In deze strafzaak, behandeld door de Rechtbank Noord-Holland, is de verdachte vrijgesproken van de tenlastegelegde mensenhandel. De zaak betreft een verdachte die in de periode van 1 juni 2011 tot en met 16 september 2011 in Roemenië en/of Nederland zou hebben geprobeerd [slachtoffer 1] aan te werven voor prostitutiewerk. De rechtbank heeft vastgesteld dat de dagvaarding geldig was en dat het openbaar ministerie ontvankelijk was in zijn vervolging. Tijdens de zitting op 25 oktober 2013 heeft de officier van justitie gerekwireerd tot bewezenverklaring van het feit, terwijl de verdediging pleitte voor vrijspraak. De rechtbank heeft de verklaringen van de betrokkenen zorgvuldig gewogen.
De rechtbank concludeert dat de bijdrage van de verdachte en medeverdachte [medeverdachte 1] niet kan worden gekwalificeerd als het aanwerven van [slachtoffer 1]. De rechtbank oordeelt dat [slachtoffer 1] zelf het initiatief heeft genomen om naar Nederland te komen voor prostitutiewerk, en dat de verdachte slechts op verzoek van [slachtoffer 1] vragen heeft beantwoord.
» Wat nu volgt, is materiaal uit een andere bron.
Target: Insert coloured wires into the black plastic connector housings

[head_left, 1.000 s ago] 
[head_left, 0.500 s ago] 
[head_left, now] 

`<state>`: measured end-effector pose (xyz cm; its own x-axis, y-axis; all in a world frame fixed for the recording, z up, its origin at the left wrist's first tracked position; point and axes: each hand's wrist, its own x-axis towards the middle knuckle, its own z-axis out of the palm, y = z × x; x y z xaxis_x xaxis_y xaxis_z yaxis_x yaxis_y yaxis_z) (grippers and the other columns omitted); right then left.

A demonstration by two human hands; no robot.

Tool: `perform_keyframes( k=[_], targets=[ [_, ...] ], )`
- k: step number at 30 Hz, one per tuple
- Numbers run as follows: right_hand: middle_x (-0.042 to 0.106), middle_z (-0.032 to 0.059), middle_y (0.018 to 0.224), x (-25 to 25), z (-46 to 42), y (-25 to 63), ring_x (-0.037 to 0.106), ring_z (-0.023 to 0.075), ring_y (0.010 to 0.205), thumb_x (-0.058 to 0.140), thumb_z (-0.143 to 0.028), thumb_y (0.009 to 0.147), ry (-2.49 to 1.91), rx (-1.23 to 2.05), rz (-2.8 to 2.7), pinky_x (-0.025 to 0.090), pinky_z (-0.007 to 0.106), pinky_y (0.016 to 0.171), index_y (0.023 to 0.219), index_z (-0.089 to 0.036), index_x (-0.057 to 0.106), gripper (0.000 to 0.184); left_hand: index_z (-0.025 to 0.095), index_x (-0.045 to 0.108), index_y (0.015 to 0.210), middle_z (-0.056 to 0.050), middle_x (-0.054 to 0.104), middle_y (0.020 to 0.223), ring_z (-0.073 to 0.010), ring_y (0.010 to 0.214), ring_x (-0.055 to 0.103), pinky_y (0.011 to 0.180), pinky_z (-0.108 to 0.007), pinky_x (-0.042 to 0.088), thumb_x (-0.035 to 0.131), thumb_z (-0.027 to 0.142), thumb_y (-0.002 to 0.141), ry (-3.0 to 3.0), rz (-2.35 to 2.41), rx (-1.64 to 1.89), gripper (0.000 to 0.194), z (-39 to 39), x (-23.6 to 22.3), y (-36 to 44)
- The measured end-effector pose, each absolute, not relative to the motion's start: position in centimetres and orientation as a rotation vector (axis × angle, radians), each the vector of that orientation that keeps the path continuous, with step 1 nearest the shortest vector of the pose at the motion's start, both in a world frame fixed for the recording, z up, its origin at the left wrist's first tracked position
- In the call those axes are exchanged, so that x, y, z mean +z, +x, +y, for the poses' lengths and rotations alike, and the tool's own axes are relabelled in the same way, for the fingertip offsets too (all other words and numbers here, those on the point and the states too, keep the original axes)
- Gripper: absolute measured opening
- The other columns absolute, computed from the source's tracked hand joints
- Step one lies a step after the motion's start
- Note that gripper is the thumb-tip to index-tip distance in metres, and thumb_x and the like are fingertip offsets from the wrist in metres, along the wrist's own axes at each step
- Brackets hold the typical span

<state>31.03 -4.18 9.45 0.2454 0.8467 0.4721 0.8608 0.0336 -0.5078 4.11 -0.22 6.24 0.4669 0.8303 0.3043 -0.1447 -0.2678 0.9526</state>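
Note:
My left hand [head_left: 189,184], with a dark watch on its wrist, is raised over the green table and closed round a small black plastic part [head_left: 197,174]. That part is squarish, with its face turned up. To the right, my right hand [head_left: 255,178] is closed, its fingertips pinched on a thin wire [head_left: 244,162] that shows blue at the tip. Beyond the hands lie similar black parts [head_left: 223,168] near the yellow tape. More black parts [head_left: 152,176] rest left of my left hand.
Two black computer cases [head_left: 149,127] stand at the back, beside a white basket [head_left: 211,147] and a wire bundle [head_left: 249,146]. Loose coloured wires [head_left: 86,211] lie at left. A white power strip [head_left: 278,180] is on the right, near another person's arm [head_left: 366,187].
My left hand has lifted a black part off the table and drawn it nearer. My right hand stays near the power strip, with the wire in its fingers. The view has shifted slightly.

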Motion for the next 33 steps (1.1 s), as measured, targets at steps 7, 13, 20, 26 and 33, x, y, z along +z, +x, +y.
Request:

De rechtbank heeft vastgesteld dat er geen bewijs is dat de verdachte het oogmerk had om [slachtoffer 1] aan te werven of mee te nemen, en dat de verdachte en medeverdachte [medeverdachte 1] niet betrokken waren bij het regelen van de reis naar Nederland.
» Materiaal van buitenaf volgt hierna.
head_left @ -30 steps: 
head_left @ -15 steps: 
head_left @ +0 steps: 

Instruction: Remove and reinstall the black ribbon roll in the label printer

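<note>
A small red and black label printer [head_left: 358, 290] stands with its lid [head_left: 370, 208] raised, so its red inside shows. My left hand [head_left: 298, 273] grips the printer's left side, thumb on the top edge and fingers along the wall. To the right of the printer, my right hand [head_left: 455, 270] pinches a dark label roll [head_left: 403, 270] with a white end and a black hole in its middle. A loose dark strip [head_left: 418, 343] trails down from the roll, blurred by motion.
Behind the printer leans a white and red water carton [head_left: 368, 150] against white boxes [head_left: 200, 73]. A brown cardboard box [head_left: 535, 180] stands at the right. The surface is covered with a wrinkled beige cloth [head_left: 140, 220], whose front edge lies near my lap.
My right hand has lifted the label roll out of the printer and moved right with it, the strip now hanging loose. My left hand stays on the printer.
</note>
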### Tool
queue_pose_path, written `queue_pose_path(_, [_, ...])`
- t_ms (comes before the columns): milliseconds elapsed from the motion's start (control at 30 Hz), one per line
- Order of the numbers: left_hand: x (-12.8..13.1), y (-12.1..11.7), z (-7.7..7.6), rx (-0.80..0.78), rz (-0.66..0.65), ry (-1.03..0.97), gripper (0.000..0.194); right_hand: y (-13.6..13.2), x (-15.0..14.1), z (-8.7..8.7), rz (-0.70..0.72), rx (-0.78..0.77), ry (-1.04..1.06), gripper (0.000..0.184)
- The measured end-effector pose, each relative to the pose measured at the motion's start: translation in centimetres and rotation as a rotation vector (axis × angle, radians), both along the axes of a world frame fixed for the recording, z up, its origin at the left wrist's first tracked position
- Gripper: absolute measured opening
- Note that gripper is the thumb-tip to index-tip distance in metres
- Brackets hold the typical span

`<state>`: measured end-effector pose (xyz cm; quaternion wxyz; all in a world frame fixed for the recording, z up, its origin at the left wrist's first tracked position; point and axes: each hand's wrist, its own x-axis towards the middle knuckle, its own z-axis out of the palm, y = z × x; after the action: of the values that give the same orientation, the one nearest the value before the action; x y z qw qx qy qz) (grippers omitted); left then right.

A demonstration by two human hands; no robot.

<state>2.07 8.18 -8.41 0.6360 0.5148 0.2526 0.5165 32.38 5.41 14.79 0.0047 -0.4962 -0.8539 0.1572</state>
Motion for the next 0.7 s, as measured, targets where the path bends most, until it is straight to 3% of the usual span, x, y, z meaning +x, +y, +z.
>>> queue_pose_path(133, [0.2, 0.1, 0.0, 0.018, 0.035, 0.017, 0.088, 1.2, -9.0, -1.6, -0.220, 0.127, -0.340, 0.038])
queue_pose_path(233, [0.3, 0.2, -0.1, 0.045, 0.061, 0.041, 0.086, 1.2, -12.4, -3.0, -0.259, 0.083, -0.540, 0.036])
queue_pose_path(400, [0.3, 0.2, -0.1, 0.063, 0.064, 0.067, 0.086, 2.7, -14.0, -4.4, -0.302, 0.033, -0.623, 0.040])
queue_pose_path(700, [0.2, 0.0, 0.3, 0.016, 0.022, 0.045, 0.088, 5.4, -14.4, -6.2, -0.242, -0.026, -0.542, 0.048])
Uiteindelijk heeft de rechtbank geoordeeld dat niet bewezen is dat de verdachte zich schuldig heeft gemaakt aan de tenlastegelegde feiten, en heeft zij de verdachte vrijgesproken. Tevens is het bevel tot voorlopige hechtenis opgeheven. De uitspraak is gedaan door een meervoudige kamer, bestaande uit drie rechters, en is openbaar uitgesproken op 8 november 2013.